The preparation of consolidated financial statements in conformity with U.S. generally
accepted accounting principles requires management to make estimates and assumptions that affect
the reported amounts of assets, liabilities, revenues, expenses, and the related disclosures. The
actual results could differ significantly from those estimates. The Companys consolidated
financial statements are based on several significant estimates, including the allowance for
doubtful accounts, the write-down of excess and obsolete inventories, the outcome of lease exit
activities and pending litigation, the determination of impairment of long-lived assets, and the
selection of estimated useful lives of intangible assets, and property and equipment. These
estimates may be adjusted as more current information becomes available, and the amount of such
adjustments could be significant.
Fiscal Year. The Companys fiscal year ends on December 31st. Except for the fourth
quarter which ends on December 31st, the Companys fiscal quarters generally end on the
Sunday closest to the end of each calendar quarter.
Nature of Business. The Company is a provider of electronics manufacturing solutions,
specializing in high-mix services that target the industrial, semiconductor capital equipment,
aerospace and defense, networking and telecommunications, and medical equipment market sectors of
the electronic manufacturing services (EMS) industry. The Company provides design and engineering
services, quick-turn prototype, materials management, printed circuit board assembly and testing,
electronic interconnect assemblies, subassemblies, and full systems integration (known as
box-build), after-market repair and warranty services. High-mix manufacturing involves processing
assemblies in small lots (generally less than 100 assemblies per production run) in a flexible
manufacturing environment. The Company operates in one business segment and its operations are
conducted in the United States and Mexico.

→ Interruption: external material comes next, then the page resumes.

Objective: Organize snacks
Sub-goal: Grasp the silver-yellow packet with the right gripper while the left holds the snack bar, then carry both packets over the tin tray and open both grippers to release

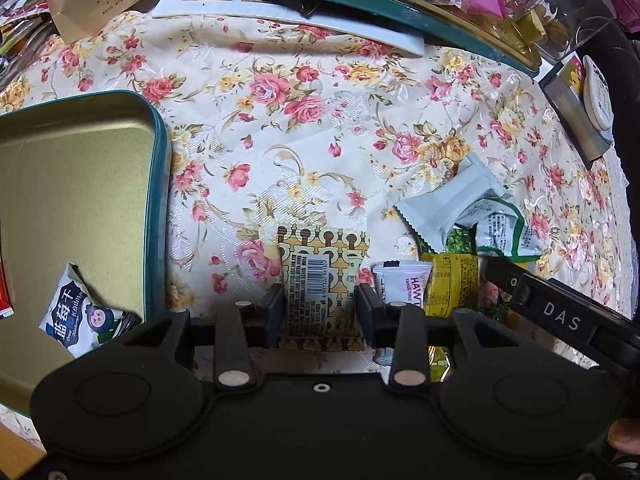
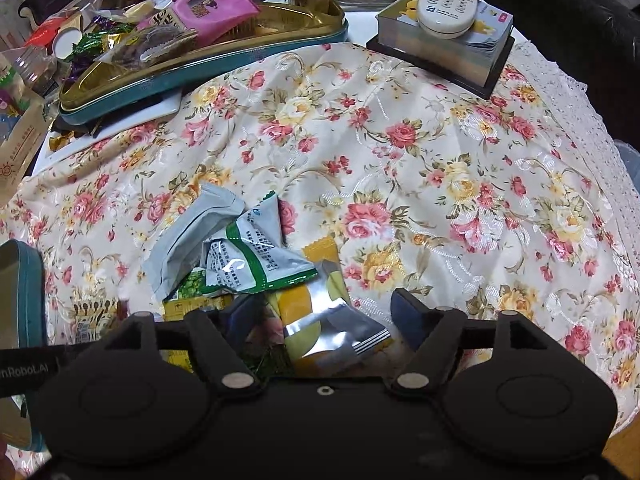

Cash and Equivalents. The Company considers all highly liquid debt instruments purchased with
an original maturity of three months or less to be cash equivalents. Under the Companys credit
agreement and banking arrangements, the Company is not required to fund amounts for outstanding
checks until the day that the checks are presented to the Companys bank for payment. Accordingly,
the Company is not required to maintain cash balances in anticipation of funding requirements for
outstanding checks, which often results in a current liability for outstanding checks in excess of
cash balances. Changes in the amount of outstanding checks in excess of cash balances are reflected
as a financing activity in the accompanying consolidated statements of cash flows.
F-9
SUNTRON CORPORATION AND SUBSIDIARIES
NOTES TO CONSOLIDATED FINANCIAL STATEMENTS
(In Thousands, Except Per Share Amounts)
Trade Receivables. The allowance for doubtful accounts is based on managements assessment of the
collectability of specific customer accounts and the aging of the related invoices. The Company
controls credit risk through credit approvals, credit limits and monitoring procedures. If there is
a deterioration of a customers credit worthiness, managements estimate of the recoverability of
amounts due the Company could be adversely affected. Upon exhausting all reasonable alternatives to
collect past due receivables, accounts or portions thereof are written off with a corresponding
reduction in the allowance for doubtful accounts during the period when management determines that
the probability of collection is remote. Trade receivables are also reduced for estimated customer
discounts and credits due to shipping and pricing errors, although these amounts were not
significant at December 31, 2005 and 2006.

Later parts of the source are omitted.